(PROBLEM)
Set down exactly, from the records below, the line with "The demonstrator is" through the line with "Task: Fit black", and nothing else.

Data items
- Opening Delimiter -

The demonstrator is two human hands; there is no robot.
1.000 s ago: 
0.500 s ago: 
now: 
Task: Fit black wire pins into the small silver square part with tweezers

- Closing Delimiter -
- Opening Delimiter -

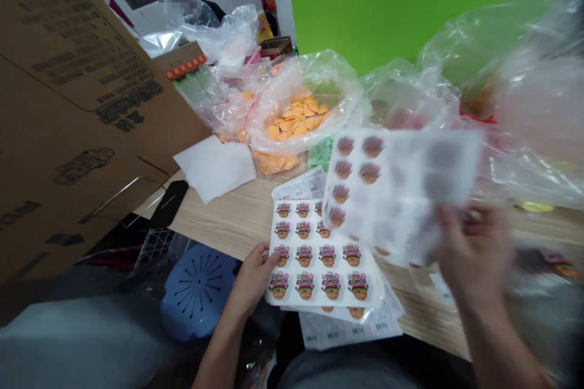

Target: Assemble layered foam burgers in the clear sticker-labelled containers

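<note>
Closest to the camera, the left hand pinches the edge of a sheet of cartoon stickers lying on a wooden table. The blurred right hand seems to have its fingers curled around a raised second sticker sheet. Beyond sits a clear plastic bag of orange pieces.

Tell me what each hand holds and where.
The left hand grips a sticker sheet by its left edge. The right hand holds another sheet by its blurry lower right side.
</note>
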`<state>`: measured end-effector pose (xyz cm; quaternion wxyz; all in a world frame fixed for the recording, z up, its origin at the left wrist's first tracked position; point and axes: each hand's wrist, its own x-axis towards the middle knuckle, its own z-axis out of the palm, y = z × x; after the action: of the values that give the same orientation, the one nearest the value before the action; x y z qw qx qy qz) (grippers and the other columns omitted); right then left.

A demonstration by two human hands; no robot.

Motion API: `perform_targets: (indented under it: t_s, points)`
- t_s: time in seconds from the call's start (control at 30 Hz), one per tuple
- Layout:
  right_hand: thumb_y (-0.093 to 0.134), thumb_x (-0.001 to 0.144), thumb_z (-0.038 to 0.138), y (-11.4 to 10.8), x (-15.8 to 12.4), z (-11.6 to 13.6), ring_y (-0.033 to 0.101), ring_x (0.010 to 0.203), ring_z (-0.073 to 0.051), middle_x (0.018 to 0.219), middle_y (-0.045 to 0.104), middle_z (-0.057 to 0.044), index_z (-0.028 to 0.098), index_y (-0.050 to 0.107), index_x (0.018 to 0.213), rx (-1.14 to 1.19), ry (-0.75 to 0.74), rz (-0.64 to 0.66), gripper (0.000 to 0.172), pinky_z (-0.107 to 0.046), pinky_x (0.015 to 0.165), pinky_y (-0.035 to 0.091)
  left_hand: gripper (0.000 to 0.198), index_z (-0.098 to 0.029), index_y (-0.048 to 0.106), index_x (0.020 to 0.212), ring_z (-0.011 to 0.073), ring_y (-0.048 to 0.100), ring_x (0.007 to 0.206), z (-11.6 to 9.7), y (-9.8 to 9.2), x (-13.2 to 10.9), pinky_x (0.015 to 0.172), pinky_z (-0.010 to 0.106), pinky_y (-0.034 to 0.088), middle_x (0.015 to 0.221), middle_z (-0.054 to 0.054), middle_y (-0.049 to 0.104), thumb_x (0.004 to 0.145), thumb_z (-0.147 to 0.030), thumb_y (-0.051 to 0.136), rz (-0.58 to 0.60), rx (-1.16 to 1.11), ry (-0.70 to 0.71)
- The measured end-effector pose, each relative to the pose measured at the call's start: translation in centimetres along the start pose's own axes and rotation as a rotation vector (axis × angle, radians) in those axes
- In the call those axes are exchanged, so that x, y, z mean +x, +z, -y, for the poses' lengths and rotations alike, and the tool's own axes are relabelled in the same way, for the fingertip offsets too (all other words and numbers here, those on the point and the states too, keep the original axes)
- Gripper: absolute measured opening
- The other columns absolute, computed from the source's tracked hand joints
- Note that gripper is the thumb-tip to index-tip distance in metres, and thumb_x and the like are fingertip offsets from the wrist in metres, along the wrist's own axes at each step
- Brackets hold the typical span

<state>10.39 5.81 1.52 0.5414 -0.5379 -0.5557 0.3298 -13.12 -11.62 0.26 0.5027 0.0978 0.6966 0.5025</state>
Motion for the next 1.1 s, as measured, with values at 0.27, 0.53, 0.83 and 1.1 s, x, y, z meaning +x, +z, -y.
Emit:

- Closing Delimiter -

(TASK OUTPUT)
The demonstrator is two human hands; there is no robot.
1.000 s ago: 
0.500 s ago: 
now: 
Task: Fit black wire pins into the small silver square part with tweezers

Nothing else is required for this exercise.